* _What is required_: Find all lines in the records that include the word "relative", and copy them out.

* _Supplied material_:
▼

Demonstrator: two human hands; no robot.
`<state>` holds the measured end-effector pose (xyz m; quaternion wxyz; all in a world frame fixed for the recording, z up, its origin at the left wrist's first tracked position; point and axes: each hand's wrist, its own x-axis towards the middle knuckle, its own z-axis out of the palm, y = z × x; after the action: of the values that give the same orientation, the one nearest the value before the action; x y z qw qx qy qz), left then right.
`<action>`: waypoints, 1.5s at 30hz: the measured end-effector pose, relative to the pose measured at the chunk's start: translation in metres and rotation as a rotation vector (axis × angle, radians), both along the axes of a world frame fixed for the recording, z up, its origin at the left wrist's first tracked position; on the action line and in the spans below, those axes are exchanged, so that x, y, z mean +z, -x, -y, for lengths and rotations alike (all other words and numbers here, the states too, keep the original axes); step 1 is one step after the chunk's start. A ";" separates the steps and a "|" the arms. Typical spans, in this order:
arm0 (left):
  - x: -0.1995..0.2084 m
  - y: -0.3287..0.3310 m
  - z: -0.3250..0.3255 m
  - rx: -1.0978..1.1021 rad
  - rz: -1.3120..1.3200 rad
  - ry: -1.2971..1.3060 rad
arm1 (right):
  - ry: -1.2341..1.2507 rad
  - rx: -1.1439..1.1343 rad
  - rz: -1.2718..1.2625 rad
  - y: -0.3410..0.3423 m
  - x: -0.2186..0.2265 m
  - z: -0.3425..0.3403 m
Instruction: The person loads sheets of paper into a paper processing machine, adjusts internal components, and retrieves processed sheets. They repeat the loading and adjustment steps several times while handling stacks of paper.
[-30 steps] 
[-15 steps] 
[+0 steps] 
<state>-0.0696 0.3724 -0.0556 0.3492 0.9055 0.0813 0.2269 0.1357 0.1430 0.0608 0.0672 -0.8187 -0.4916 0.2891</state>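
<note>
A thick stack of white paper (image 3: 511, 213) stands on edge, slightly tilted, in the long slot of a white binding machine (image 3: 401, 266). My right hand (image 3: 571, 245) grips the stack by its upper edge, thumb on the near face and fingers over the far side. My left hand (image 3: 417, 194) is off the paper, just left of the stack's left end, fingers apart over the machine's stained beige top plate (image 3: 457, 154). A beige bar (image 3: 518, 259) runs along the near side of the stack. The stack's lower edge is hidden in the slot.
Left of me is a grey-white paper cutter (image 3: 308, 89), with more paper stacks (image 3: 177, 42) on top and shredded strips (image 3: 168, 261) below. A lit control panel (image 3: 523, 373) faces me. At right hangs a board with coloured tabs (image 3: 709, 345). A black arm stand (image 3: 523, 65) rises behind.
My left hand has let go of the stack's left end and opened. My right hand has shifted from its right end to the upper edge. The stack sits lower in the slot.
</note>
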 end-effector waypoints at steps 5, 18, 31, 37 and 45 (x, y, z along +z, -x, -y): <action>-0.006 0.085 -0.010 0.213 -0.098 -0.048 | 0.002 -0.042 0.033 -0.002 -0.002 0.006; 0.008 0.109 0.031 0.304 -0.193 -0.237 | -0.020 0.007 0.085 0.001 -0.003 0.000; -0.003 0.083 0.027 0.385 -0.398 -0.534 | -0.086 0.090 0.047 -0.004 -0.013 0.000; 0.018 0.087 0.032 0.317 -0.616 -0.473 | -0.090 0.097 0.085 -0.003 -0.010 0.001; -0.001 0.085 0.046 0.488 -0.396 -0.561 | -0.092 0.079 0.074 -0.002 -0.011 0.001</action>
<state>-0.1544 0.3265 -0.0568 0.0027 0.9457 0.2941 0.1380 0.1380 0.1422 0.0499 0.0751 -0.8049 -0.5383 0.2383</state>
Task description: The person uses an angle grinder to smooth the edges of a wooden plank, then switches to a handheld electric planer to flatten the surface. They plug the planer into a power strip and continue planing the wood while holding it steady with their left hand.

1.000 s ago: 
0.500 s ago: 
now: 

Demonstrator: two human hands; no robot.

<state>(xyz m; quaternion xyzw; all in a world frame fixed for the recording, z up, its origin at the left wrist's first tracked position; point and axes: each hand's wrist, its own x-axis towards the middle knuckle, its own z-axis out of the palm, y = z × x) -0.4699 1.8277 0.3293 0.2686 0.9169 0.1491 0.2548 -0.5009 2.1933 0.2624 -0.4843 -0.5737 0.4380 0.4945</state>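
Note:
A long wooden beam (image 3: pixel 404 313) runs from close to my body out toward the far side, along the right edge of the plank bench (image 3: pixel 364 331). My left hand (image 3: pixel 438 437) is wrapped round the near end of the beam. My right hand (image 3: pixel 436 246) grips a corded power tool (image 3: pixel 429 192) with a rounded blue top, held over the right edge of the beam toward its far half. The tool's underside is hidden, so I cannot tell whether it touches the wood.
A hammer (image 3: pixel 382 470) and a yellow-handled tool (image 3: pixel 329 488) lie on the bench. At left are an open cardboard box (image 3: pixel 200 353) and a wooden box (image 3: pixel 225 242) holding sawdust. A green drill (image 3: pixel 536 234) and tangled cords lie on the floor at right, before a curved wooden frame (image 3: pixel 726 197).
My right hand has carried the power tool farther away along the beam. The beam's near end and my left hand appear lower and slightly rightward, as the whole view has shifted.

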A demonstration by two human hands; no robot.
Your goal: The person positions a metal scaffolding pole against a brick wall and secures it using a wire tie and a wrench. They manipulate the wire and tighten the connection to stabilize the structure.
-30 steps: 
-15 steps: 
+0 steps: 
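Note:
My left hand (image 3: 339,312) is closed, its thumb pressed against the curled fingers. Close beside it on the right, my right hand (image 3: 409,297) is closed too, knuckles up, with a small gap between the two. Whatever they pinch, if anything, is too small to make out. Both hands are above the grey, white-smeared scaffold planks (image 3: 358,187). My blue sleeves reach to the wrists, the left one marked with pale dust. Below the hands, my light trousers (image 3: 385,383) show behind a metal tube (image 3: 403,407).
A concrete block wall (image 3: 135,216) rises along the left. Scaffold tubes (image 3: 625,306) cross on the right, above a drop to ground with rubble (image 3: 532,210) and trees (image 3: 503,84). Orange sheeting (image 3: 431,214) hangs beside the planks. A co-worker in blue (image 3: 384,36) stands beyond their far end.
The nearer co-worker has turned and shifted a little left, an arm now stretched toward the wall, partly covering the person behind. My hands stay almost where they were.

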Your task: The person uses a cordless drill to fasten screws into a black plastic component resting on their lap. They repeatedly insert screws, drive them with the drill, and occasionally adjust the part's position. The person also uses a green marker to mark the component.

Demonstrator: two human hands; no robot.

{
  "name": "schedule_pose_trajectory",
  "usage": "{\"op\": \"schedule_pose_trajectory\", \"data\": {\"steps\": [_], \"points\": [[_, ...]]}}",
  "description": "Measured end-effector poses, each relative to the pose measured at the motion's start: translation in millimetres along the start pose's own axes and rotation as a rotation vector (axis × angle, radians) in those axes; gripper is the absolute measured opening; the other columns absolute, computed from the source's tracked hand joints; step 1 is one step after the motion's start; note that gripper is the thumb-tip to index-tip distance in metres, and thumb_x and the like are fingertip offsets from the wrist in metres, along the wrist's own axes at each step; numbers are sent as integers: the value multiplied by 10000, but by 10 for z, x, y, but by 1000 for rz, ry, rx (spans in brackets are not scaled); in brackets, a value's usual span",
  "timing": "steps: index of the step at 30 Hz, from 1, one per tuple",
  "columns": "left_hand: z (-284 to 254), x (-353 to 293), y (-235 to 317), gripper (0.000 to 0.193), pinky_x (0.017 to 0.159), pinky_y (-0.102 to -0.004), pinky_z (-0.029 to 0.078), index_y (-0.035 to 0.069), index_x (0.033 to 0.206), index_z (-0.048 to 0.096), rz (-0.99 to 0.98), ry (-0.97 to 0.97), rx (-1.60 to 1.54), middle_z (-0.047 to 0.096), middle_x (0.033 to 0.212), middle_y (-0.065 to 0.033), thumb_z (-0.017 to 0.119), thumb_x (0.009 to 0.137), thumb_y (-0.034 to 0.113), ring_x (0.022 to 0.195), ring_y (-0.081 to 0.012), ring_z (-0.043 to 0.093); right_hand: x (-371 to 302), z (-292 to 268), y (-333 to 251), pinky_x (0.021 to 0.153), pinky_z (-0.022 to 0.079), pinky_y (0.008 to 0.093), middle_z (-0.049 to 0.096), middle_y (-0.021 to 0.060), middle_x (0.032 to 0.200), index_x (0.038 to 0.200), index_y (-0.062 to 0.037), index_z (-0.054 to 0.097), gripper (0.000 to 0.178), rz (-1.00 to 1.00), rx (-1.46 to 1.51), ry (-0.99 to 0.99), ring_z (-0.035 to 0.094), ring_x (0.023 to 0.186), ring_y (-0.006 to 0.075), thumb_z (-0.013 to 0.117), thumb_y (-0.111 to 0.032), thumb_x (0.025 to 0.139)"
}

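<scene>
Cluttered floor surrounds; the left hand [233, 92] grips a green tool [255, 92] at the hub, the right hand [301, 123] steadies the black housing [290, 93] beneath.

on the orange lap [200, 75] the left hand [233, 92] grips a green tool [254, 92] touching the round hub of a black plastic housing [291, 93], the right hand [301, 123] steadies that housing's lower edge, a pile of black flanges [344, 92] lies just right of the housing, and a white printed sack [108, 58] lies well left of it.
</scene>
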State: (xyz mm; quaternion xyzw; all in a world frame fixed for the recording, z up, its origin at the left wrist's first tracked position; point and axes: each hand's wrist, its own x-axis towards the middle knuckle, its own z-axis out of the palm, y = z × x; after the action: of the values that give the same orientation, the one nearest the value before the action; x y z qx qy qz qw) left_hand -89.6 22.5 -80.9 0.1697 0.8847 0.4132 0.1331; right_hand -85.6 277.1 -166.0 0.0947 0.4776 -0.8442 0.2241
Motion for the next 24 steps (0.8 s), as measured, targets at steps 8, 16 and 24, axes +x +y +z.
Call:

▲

* _Response area_:
`<action>`: waypoints, 1.5s at 30hz: the measured end-effector pose, relative to the pose measured at the chunk's start: translation in metres and rotation as a rotation vector (axis × angle, radians), both along the axes of a world frame fixed for the recording, z up, its origin at the left wrist's first tracked position; on the action line and in the spans below, those axes are exchanged, so that x, y, z mean +z, -x, -y, for lengths and rotations alike (all other words and numbers here, the states too, keep the original axes); step 1 is one step after the chunk's start. A ";" separates the steps and a "|" the arms. Typical spans, in this order:
  "description": "Measured end-effector poses, each relative to the pose measured at the motion's start: translation in millimetres along the start pose's own axes and rotation as a rotation vector (axis × angle, radians) in those axes; gripper is the absolute measured opening; the other columns absolute, computed from the source's tracked hand joints; step 1 is one step after the motion's start; note that gripper is the thumb-tip to index-tip distance in metres, and thumb_x and the like are fingertip offsets from the wrist in metres, along the wrist's own axes at each step; numbers are sent as integers: the value multiplied by 10000, but by 10 for z, x, y, but by 1000 for rz, ry, rx (spans in brackets are not scaled); in brackets, a value's usual span",

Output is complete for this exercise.